Affaler la Grand-Voile : Méthodes et Précautions
La manœuvre d'affaler la grand-voile, ou l'amener, varie considérablement selon le type de gréement. Sur un gréement moderne équipé de bloqueurs, de chariots de grand-voile, de lazy-jacks et d’un lazy-bag, cette opération s'effectue avec la plus grande facilité et en quelques secondes. Cependant, sur un bateau plus ancien ou traditionnel, comme le Marche-Avec, elle demande plus d’attention, de temps et de préparation.

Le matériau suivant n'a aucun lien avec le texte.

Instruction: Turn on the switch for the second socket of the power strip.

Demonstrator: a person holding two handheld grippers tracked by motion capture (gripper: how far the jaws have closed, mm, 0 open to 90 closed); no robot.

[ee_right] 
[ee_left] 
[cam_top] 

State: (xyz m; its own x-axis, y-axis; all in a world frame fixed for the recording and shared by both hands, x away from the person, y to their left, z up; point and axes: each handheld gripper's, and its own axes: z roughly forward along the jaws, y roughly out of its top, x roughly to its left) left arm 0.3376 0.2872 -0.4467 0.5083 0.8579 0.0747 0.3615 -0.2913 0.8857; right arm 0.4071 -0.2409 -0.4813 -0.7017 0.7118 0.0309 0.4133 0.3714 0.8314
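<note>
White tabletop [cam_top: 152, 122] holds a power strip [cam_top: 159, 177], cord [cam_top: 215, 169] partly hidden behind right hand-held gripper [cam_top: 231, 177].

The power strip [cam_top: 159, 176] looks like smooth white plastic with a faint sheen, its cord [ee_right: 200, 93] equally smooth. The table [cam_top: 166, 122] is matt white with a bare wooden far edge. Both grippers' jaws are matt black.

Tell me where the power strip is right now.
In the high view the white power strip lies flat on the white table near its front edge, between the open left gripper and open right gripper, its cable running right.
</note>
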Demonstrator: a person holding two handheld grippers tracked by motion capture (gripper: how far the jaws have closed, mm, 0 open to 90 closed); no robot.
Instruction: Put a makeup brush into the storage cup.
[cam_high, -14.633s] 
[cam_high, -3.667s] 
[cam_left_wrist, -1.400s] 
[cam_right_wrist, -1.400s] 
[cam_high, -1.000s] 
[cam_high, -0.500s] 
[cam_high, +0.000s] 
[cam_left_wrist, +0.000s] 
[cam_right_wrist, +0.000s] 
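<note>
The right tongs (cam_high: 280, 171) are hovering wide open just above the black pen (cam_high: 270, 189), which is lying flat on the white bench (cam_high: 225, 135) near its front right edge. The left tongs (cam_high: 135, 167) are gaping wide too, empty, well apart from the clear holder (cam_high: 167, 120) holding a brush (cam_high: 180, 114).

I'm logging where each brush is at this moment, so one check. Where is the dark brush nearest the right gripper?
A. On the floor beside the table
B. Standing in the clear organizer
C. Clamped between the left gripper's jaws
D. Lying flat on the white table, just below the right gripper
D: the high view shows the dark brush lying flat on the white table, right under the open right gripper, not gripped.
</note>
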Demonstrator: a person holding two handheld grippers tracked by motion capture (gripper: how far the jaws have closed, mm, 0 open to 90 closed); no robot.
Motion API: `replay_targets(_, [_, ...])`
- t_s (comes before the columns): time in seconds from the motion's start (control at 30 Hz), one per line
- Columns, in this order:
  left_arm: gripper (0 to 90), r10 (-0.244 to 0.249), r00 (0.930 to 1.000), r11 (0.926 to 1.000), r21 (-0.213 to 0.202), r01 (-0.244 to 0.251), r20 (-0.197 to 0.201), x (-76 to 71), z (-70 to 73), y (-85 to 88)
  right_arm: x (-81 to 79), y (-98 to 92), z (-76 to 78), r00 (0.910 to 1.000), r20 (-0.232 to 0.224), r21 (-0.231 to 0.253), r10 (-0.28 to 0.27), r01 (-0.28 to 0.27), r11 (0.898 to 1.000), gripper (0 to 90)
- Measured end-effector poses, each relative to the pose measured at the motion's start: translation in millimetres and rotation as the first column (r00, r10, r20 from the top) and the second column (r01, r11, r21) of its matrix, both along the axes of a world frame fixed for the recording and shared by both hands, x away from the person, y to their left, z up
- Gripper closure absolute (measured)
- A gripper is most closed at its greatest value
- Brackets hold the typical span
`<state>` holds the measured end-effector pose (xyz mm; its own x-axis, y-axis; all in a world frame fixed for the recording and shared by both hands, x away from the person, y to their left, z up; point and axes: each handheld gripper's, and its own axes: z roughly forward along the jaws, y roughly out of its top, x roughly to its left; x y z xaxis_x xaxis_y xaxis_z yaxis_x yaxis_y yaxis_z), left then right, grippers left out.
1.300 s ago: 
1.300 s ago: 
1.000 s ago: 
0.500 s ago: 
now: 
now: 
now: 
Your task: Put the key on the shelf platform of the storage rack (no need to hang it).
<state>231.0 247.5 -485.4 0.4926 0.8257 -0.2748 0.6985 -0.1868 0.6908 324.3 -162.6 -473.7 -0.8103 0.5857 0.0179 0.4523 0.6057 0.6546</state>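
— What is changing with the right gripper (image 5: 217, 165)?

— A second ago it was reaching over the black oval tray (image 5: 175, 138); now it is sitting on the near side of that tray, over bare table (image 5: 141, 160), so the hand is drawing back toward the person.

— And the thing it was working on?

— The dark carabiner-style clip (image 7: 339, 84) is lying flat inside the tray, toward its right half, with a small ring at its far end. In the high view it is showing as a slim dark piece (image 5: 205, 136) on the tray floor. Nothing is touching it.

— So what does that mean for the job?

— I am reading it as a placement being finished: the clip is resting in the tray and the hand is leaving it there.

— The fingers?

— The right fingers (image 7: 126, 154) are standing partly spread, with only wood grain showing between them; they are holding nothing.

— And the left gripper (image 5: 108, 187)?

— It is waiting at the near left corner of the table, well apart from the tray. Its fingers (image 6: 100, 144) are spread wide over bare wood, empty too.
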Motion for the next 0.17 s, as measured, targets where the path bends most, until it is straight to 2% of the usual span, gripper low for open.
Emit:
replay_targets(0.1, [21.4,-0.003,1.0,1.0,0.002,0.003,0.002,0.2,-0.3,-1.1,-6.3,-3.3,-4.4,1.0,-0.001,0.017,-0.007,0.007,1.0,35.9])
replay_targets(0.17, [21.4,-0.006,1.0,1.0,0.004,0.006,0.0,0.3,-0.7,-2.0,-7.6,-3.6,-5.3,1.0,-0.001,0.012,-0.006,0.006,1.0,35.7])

Pour les gréements plus anciens, une manœuvre « à l’ancienne » est souvent nécessaire, n'utilisant pas les lazy-jacks. Il est utile de s’assurer que les drisses de pic et de mât vont filer correctement. Rien n’est plus gênant qu’une grand-voile qui reste à battre à mi-hauteur pendant que les équipiers se battent frénétiquement contre une coque qui s’est formée sournoisement dans le mou de la drisse. Le chef de bord indique de quel côté il veut faire tomber la voile. S’il décide que la voile tombera à tribord, c’est la balancine bâbord qui sera pesée, pendant que la balancine tribord avec ses lazy-jacks sera complètement mollie. L’idée est de laisser toute la voile tomber jusqu’au pont avant de la rouler en poche sur elle-même. Une balancine ayant été pesée et l’autre complètement choquée, un équipier se charge de la drisse de mât. Les équipiers se positionnent le long de la bôme et ensemble, forment une poche avec la grand-voile et la roulent sur elle-même en la ramenant sur la bôme. Ils la soutiennent pendant que les premiers rabans sont mis en place, en priorité en bout de bôme à l’arrière et au milieu, là où la surface de voile est la plus importante et la plus lourde. Le taud, compte-tenu des échancrures qui y sont ménagées, doit être présenté de tribord vers bâbord pour une installation correcte.
Une autre méthode pour amener la grand-voile consiste à utiliser les lazy-jacks, aujourd’hui installés sur les balancines du Marche-Avec, mais qui n’existaient pas sur les cotres sardiniers originaux. Elle est la même en ce qui concerne les drisses et les rabans. Les deux balancines sont pesées de manière identique, soutenant la bôme. Pour cela, les lazy-jacks repris au mât ont été libérés. Un équipier se charge de la drisse de mât. Chacune de ces deux méthodes présente des avantages et des inconvénients, la première permettant en général un ferlage plus directement esthétique.
Une fois la grand-voile affalée, pour la protéger des UV du soleil et de la lune, on la range le soir dans une housse appelée taud. On plie la grand-voile en accordéon sur la bôme, puis le taud la recouvre. Il existe également un autre système de rangement composé d’un sac qui reste en place sur la bôme (lazy bag) et de cordes (lazy jack) qui permettent de diriger la chute de la voile directement dans le lazy bag.